Religion
Related: About this forumRight Wing Congress Puts Religion Over People
http://www.huffingtonpost.com/roy-speckhardt/right-wing-congress-valui_b_7154292.htmlRoy Speckhardt
Executive Director, American Humanist Association
Posted: 04/28/2015 4:56 pm EDT Updated: 04/28/2015 4:59 pm EDT
Last week the Senate passed legislation meant to fight against human trafficking, an epidemic that affects millions of people worldwide and crosses boundaries of gender, race, and religious belief. This bill is especially relevant considering the recent tragedy in Europe where nine hundred migrants died attempting to travel from Libya to Italy in inhumanely overcrowded boats run by human traffickers. While heartrending, that number is just a tiny percentage of the 20.9 million people "subjected to forced labor as the result of human trafficking," according to International Labor Organization in the Global Economy Journal.
Unfortunately, the bill as passed won't provide all of the necessary services that survivors of human trafficking require to move past the traumatic period in their lives and attempt to begin anew. The religious right and their allies in the Senate managed to strip the victim's fund, as authorized within the bill's language, from financing abortions--even if the person was a raped.

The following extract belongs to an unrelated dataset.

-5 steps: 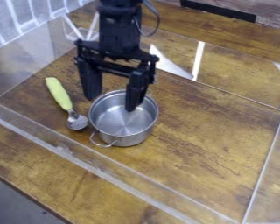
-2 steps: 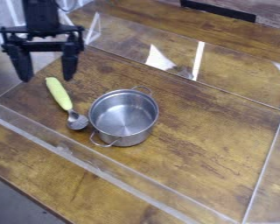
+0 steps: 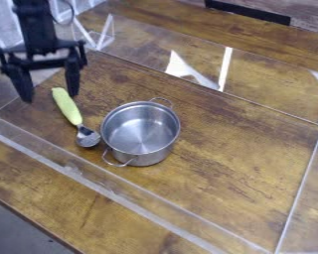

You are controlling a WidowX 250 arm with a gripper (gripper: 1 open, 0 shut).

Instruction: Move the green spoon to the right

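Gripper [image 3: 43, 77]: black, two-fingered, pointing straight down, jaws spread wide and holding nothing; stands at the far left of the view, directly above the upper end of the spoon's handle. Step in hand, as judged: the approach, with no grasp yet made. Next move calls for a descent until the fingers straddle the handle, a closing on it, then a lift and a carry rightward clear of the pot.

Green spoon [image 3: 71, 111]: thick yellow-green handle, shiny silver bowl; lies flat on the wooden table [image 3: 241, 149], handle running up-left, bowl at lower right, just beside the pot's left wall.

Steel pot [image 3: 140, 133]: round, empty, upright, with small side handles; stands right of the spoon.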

This shameful failure to act morally in the interest of the harmed may placate religious conservatives, but its practical implication will be extreme suffering on the part of those the bill was intended to help. Survivors of human trafficking are usually destitute and disconnected from government services and, as a result, are unable to pay for the medical procedures they need in order to live a healthy life. By removing funding for abortion, Congress relegates them to either keeping unwanted pregnancies or jeopardizing their lives by attempting a dangerous abortion without proper care.
Humanists, as well as most religious people for that matter, place an appropriate emphasis on doing what we can to help others. But somewhere along the way, a small group of religious extremists in Congress decided that upholding dubious and outdated religious teaching was more important than assisting those who need our help most.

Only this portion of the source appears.